Is Training Generative AI Infringement of Copyright ?

With the growing use of generative AI and more technological advancements, the gap between the original work and work created by AI has been fading, hence making it difficult for original author to justify their work and creating multiple complexities with respect to intellectual property laws. Some of them are ambiguity about ownership of the work, infringement and rights of use issues and ethical concerns with regards to use of unauthorised and unlicensed data to train generative AI[1].

To deal with such cases, fair use doctrine, consent of the original owner and licensed given for authorised work are some of the pre conditions that shall be resorted in order to find whether the training the generative AI will amount to copyright infringement. Generally, fair use has been a cornerstone of modern societies, ensuring that information available in public domain can be used for welfare of society and to create new designs and statement based on it. Thus, the usage should be reasonable and justifiable. Before considering it under fair use principle, the four criteria need to be looked, that is the nature and intent of the use like for education, business, or research purpose. Second is the composition of the protected work used. Third is size and significance of the work used proportionately to the entire copyright work. And the final is the measure of the impact on the potential market and worth of actual copyrighted work.  Thus, multiple cases at hand discusses these moot points.

The abovementioned claims have been litigated in various cases, like in Andersen v. Stability[2] et al., three artists came together to sue multiple AI platforms who used artist’s work without license to train the generative AIs in their style, hence this allowed users to generate works which are insufficiently transformative from their existing protected work and would be termed as unauthorised derivative work. Thus, the scholars believed that such blatant unauthorised work would amounts to copyright infringement and the original owner have right to claim for compensation for the same.

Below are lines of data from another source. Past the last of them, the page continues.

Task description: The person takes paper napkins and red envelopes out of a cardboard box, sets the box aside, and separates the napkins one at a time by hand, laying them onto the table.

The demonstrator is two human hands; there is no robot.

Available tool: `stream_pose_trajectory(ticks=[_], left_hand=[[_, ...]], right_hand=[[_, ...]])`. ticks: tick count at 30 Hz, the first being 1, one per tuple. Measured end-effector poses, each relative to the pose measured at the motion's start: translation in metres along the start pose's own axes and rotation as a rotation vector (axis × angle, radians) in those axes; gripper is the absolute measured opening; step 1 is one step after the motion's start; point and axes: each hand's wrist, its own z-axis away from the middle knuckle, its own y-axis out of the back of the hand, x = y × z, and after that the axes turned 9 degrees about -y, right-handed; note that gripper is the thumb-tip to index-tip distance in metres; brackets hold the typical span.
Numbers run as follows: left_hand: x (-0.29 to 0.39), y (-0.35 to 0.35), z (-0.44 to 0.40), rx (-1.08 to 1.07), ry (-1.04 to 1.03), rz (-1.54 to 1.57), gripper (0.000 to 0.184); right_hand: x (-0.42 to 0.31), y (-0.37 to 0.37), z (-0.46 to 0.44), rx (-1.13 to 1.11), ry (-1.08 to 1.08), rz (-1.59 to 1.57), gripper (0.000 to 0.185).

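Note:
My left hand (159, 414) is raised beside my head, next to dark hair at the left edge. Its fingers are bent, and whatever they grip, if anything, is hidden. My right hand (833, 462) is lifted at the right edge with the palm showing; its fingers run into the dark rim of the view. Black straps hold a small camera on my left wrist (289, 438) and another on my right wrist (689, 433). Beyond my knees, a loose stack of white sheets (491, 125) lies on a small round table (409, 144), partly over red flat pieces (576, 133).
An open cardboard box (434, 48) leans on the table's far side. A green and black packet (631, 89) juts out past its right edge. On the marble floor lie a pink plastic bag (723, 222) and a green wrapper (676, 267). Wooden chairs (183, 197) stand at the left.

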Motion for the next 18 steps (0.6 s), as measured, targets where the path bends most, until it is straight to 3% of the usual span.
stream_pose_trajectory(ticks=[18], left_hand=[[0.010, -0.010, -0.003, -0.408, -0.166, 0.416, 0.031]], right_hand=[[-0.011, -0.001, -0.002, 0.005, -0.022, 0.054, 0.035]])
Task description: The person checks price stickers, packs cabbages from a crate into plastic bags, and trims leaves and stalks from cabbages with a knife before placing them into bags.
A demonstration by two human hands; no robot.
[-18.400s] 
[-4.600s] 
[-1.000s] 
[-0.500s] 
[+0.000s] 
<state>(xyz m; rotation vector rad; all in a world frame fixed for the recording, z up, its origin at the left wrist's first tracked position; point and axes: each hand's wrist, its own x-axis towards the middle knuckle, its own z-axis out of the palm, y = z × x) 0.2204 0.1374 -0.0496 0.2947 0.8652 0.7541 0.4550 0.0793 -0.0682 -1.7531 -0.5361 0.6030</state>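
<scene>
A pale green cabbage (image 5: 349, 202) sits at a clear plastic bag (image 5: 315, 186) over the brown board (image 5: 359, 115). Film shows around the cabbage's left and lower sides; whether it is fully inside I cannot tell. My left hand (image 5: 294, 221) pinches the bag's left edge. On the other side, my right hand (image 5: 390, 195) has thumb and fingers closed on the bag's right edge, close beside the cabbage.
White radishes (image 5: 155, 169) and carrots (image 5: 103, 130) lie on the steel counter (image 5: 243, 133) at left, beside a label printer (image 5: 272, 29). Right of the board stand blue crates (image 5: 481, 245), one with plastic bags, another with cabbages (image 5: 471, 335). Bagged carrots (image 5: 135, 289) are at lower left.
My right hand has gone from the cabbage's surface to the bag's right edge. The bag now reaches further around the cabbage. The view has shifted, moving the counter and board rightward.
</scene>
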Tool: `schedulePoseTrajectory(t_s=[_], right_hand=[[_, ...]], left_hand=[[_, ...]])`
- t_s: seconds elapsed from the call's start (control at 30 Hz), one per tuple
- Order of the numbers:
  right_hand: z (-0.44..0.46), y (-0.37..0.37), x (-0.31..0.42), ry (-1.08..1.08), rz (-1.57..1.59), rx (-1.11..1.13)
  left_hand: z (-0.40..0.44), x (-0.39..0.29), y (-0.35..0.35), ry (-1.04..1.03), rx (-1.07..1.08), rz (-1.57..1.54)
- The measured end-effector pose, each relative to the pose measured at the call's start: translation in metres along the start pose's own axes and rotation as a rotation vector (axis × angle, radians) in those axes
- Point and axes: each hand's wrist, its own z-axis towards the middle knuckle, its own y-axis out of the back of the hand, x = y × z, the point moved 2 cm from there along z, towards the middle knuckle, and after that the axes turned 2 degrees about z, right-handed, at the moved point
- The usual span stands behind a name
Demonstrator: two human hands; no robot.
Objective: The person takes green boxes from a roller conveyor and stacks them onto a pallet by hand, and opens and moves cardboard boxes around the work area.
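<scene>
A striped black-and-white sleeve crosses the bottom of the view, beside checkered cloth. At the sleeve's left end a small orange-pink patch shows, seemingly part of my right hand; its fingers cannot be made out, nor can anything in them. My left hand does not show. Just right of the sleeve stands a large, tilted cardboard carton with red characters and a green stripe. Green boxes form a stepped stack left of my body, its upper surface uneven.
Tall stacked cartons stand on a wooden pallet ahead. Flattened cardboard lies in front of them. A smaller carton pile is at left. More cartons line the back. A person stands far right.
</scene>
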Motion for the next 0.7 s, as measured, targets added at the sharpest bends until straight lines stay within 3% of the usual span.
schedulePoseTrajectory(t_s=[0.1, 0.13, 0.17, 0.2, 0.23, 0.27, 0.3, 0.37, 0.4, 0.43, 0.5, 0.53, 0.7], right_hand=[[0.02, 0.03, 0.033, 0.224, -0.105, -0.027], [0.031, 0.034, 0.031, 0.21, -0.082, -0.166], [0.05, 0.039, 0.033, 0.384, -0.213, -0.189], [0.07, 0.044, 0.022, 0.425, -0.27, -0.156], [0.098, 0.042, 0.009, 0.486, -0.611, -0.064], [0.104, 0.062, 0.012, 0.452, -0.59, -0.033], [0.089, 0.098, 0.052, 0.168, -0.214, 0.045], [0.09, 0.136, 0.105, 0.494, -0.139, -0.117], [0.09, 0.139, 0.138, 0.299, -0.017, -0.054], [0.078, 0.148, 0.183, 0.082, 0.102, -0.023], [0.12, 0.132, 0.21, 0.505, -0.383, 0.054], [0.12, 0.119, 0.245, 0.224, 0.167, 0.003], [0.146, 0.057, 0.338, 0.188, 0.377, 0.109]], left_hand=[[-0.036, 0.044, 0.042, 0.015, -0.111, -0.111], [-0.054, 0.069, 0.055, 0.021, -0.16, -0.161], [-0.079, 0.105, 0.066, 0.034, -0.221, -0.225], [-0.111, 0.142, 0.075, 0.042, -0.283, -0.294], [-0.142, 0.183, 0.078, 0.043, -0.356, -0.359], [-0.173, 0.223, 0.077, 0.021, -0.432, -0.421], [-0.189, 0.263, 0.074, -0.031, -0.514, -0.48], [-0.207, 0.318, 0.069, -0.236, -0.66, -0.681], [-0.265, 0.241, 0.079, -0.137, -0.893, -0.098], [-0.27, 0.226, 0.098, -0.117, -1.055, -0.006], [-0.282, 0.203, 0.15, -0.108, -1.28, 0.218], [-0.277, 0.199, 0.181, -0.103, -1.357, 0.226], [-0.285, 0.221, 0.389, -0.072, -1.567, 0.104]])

Similarly, in Getty images Inc. v Stability Inc[3]. case the Getty images has filed a suit against stability AI, an open-source platform of AI for usage of multiple photographs by Getty images (a photography company) in order to train the AI based on the given model without creator’s consent. This was considered as “Brazen Infringement” of Intellectual property of the company.  Now the case is totally depending upon the US courts to rely it upon the fair use doctrine or consider it as “transformative use” by the AI Company. The question also arises about the output produced by stability AI as it has violated copyright and trademark rights it has in its watermarked photographed collection.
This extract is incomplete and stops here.